Если Варежка творог не съедала или кусочек блина застревал в клетке, я, размером тогда едва доходивший до второго этажа ее особняка, подходил к кормушке и пытался просунуть язык. Слизывал все, что мог. И к запасам соседки тоже тогда принюхивался, но составить свое мнение еще не успел.
Потом я стал быстро расти и одновременно меняться в цвете. Темнел на глазах, но не переставал быть симпатичным. После нескольких мучительных прививок мне наконец позволили выходить на улицу, и новый мир вместе с океаном вкусов и запахов так меня захватил, что Варежкой я стал интересоваться все меньше и меньше.
Семья вела непрекращающуюся борьбу с тем, чтобы я в конце концов понял, для чего меня выводят на улицу. Мама Эля хваталась за голову и тряпку одновременно при виде лужи и грозила, если я не образумлюсь, выкинуть меня на улицу. Говорят, несколько раз она была очень к этому близка, потому что нечистот не терпела и сейчас не терпит. Чуть позже вы все поймете и даже удивитесь, как мне все же удалось остаться в Семье и расположить к себе Маму Элю.
Младшая Хозяйка и Младший Хозяин успокаивали меня во время ночного скулежа, так что до Варежки мне было дела мало. Жил я, кстати, в первое время в большой коробке из-под маминых сапог. Там же размещались мои первые игрушки, мягкое одеяло, а Варежкина клетка тоже находилась по соседству.

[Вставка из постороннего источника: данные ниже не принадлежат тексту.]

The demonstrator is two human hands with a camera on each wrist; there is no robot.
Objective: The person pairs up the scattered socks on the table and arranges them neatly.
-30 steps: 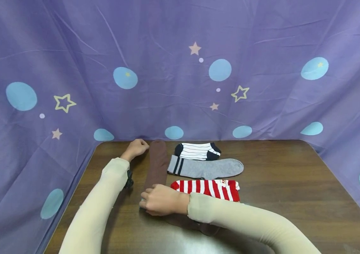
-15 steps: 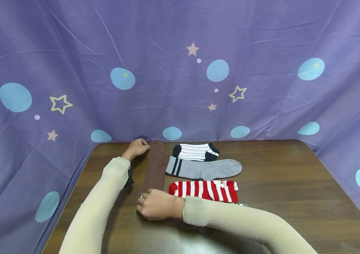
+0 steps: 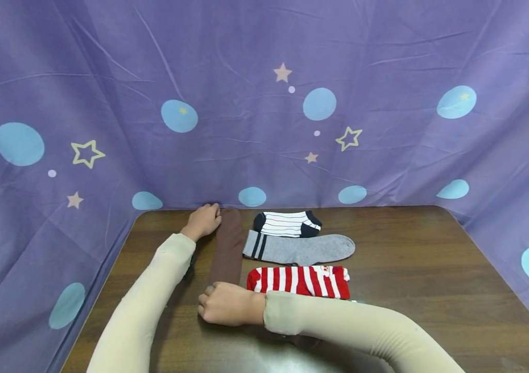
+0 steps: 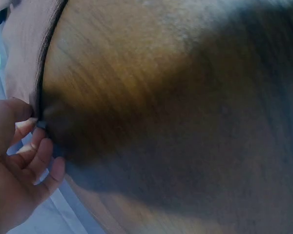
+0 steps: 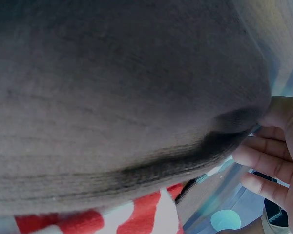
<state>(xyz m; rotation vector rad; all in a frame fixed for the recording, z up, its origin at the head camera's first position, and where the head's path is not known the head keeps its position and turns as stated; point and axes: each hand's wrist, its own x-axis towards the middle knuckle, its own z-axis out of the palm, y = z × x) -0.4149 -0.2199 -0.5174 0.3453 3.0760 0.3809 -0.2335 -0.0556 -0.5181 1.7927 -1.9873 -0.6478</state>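
Observation:
A long brown sock (image 3: 227, 254) lies lengthwise on the left part of the table. At its far end my left hand (image 3: 204, 220) pinches the edge, thumb against forefinger in the left wrist view. My right hand (image 3: 229, 304) grips the brown sock near its bend, covering it in the head view. In the right wrist view, thumb and fingers hold the edge of the brown fabric (image 5: 136, 97). More brown fabric runs rightward, mostly hidden under my right forearm. To the right lie a white-and-black striped ankle sock (image 3: 285, 224), a grey sock (image 3: 306, 249) and a red-and-white striped sock (image 3: 292, 280).
The wooden table (image 3: 432, 269) meets a purple curtain (image 3: 385, 155) with stars and blue ovals along its back edge. My right sleeve (image 3: 339, 316) crosses low in front of the red striped sock and hides part of the table.
My right hand has shifted slightly left and nearer to me with the brown sock, whose length looks straighter. My left hand has stayed at the far end, its fingers moving along the edge.

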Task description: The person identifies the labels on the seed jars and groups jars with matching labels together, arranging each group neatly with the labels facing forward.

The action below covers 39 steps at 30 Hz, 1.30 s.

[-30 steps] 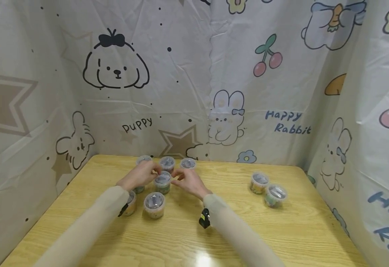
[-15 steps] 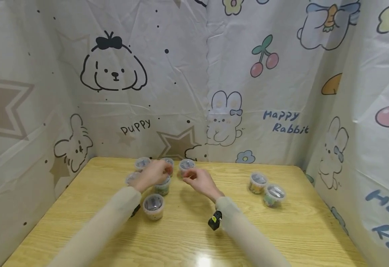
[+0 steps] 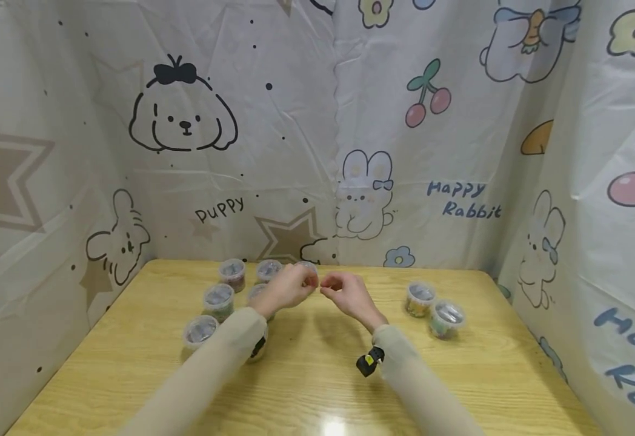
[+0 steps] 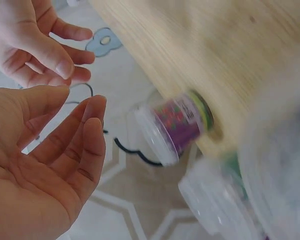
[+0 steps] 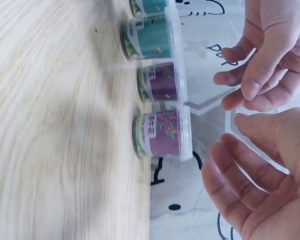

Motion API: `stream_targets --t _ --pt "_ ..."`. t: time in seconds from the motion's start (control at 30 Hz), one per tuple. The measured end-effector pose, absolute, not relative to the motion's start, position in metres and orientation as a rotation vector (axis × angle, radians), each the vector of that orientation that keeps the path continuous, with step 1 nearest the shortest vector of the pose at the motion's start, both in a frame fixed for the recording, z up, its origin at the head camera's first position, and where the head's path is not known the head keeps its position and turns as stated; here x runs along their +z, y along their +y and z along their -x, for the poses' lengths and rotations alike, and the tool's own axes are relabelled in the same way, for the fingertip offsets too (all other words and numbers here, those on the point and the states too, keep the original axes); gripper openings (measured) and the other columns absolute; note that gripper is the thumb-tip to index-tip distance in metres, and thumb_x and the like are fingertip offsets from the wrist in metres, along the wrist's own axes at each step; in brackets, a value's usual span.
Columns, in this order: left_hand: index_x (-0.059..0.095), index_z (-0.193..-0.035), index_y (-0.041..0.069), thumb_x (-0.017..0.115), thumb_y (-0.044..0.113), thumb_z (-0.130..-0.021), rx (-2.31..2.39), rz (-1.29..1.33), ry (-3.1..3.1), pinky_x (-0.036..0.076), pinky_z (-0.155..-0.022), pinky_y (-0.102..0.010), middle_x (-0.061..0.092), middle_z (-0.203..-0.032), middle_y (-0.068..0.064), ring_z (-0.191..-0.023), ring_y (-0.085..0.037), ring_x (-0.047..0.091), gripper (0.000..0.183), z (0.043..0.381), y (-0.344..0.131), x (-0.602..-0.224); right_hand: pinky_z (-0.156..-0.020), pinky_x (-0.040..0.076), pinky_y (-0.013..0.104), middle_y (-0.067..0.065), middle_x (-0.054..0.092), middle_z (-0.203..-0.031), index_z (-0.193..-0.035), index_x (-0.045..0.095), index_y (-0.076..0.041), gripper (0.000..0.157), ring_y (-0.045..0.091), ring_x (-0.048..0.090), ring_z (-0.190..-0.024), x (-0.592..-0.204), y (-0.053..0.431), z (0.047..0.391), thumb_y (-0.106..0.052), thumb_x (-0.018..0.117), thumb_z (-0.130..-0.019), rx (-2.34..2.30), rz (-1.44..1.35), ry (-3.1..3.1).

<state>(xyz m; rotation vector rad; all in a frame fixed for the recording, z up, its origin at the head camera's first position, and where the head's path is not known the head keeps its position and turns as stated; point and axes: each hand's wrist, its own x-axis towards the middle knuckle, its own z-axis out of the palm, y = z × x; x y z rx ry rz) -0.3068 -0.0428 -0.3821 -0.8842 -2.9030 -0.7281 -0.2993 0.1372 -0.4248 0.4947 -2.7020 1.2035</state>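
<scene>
My left hand (image 3: 290, 287) hovers over the right end of the group of cups, fingers loosely bent with nothing between them. Close to its right is my right hand (image 3: 352, 297), also holding nothing, thumb and fingers relaxed. The fingertips of both hands face each other. Nearest them is a purple-labelled lidded cup (image 4: 177, 125) at the table's back edge, partly hidden by the left hand in the head view. In the right wrist view that purple cup (image 5: 162, 132) stands beside a second purple cup (image 5: 162, 82) and a teal cup (image 5: 150, 37).
More clear-lidded cups stand at left, including a back-left cup (image 3: 232, 274), a middle-left cup (image 3: 219, 301) and a front-left cup (image 3: 200, 330); the left forearm partly covers another. Two cups, one yellowish (image 3: 420, 298) and one green (image 3: 447, 318), stand at right. A printed curtain (image 3: 290, 151) surrounds the wooden table (image 3: 317, 387).
Both hands have moved right, from around the middle cup of the group to near the back-right cup. The cups at left are uncovered again; they stand where they were.
</scene>
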Motion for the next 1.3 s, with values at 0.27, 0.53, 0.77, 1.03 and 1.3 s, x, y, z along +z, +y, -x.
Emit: stream_targets --t 0.27,0.53,0.77,1.03,1.3 --pt "0.073 -0.094 0.01 0.065 0.009 -0.093 -0.8 0.883 -2.865 0.056 -0.076 -0.035 0.073 -0.096 -0.005 -0.09 -0.021 0.069 0.008 0.306 -0.016 -0.389 -0.077 0.055 0.038 0.0 0.073 -0.09 -0.092 0.072 -0.012 0.004 0.016 0.068 -0.085 -0.425 0.158 0.295 -0.013 0.072 -0.089 1.198 -0.418 -2.701" --pt "0.073 -0.098 0.007 0.064 0.009 -0.094 -0.932 0.825 -2.878 0.055 -0.072 -0.033 0.073 -0.097 -0.007 -0.088 -0.021 0.067 0.01 0.306 0.01 -0.4 -0.077 0.055 0.038 0.001 0.072 -0.091 -0.093 0.072 -0.012 0.004 0.017 0.068 -0.085 -0.424 0.185 0.288 -0.014 0.071 -0.09 1.153 -0.383 -2.727" --pt "0.074 -0.094 0.01 0.066 0.01 -0.092 -0.974 0.767 -2.834 0.052 -0.067 -0.025 0.073 -0.092 -0.003 -0.083 -0.015 0.067 0.009 0.305 0.033 -0.419 -0.079 0.054 0.041 0.004 0.072 -0.096 -0.097 0.071 -0.011 0.007 0.022 0.068 -0.09 -0.428 0.21 0.283 -0.016 0.069 -0.092 1.108 -0.32 -2.781" --pt "0.074 -0.096 0.013 0.066 0.014 -0.093 -0.99 0.785 -2.855 0.05 -0.066 -0.022 0.072 -0.092 0.001 -0.08 -0.009 0.065 0.008 0.305 0.056 -0.436 -0.08 0.055 0.042 0.01 0.072 -0.1 -0.1 0.071 -0.004 0.011 0.026 0.068 -0.092 -0.433 0.24 0.28 -0.01 0.067 -0.092 1.075 -0.286 -2.797" --pt "0.074 -0.097 0.012 0.065 0.014 -0.093 -1.038 0.803 -2.85 0.048 -0.063 -0.02 0.072 -0.09 0.001 -0.076 -0.007 0.062 0.01 0.308 0.08 -0.446 -0.078 0.055 0.043 0.013 0.073 -0.097 -0.1 0.071 -0.002 0.011 0.027 0.068 -0.088 -0.432 0.267 0.278 -0.007 0.068 -0.09 0.979 -0.229 -2.758"
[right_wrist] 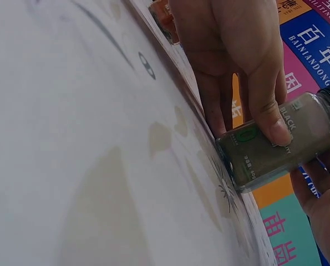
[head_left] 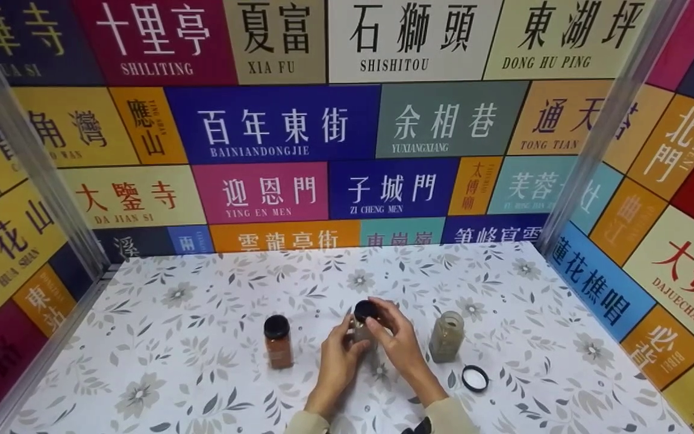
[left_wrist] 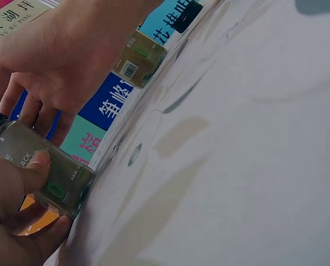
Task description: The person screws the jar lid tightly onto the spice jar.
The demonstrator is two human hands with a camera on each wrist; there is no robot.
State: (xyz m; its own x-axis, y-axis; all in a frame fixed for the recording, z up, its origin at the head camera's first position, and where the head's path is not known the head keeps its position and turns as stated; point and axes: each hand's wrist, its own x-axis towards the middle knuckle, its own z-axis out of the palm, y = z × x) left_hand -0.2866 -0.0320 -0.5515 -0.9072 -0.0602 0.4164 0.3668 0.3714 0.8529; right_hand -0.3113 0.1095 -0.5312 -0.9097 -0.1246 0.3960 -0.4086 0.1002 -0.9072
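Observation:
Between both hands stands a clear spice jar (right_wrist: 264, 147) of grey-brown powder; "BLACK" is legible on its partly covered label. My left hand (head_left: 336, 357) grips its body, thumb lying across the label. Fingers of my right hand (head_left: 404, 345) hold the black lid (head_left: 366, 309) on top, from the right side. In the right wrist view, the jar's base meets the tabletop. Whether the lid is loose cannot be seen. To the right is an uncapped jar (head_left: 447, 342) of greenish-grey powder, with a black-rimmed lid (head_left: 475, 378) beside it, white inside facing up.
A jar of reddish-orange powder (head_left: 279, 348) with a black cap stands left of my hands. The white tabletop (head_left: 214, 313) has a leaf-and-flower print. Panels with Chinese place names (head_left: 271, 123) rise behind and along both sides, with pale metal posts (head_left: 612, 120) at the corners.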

Иногда вечерами мы все собирались у телевизора и несчастную выпускали из клетки. Мама Аля смотрела, как Варежка бежит меж книжных полок, прячется там, проявляет чудеса эквилибристики, висит на одной лапе, спрыгивает с одной полки на другую, а потом снова прячется за книгами. Вот в один из таких вот вечеров, в какой-то злополучный момент нахалка и совершила свое черное дело и погрызла несколько Маминых книг. Как же она сокрушалась, как сердилась, потому как покусились на святое!.. Вряд ли серый мешочек со своим-то крошечным умишкой что-то понял, но хозяйское добро все же попортил – это факт!
Еще одна картина сохранилась в моей детской памяти – купание серого хомячка. Мама Эля, уверенная в том, что всякий живущий (а хорошо бы и входящий) должен немедленно подвергнуться обработке и водным процедурам, морщила нос, проходя мимо двухэтажного розового особняка, хотя Младшая Мама клетку регулярно и честно мыла. Тогда-то Мама Эля и решила, что дело в самом сером мешке. Сама бы она ни за что бы не осмелилась взять это глупое и благоухающее существо в руки и потому, как это бывает и со мной, натравила Папу.
Что же тут поделать? Мыть хомячка в любом случае проще, чем меня (и на этот счет у меня имеется несколько выдающихся историй про побег из ванной и укрывательство под кроватью), так что после водных процедур хомяк возвращался в клетку еще более жалким и ничтожным, чем он был. Я-то сразу понял, что Варежка мне на один зуб, так что даже не воспринимал ее всерьез, а тут она стала мокрой и худой, будто и не кормят ее вовсе, и все, что она прячет за обе щеки, исчезает в черной загадочной дыре.
Со временем все стали замечать, что Варежка, прежде отличавшаяся большой энергией и прыгучестью, стала больше спать и реже выходить из своего домика. Клетка по ее меркам у нее была большая, а Варежка перестала бегать в колесе и чаще спала в домике наверху, завернувшись в вату или в мягкую бумагу. Сдается мне, что люди приносили ее из туалета.
Как вы, наверное, догадываетесь, одним осенним утром она уснула навсегда, и Семья, погоревав, стала думать, как бы об этом поделикатнее рассказать Маме Але, которая, ничего не заметив, утром убежала в школу.
Не помню точно, как они с этим справились, но грустили все, вспоминая Варежку, даже Мама Эля, которая так и не успела ее полюбить, разве что примирилась с ее присутствием в силу необходимости.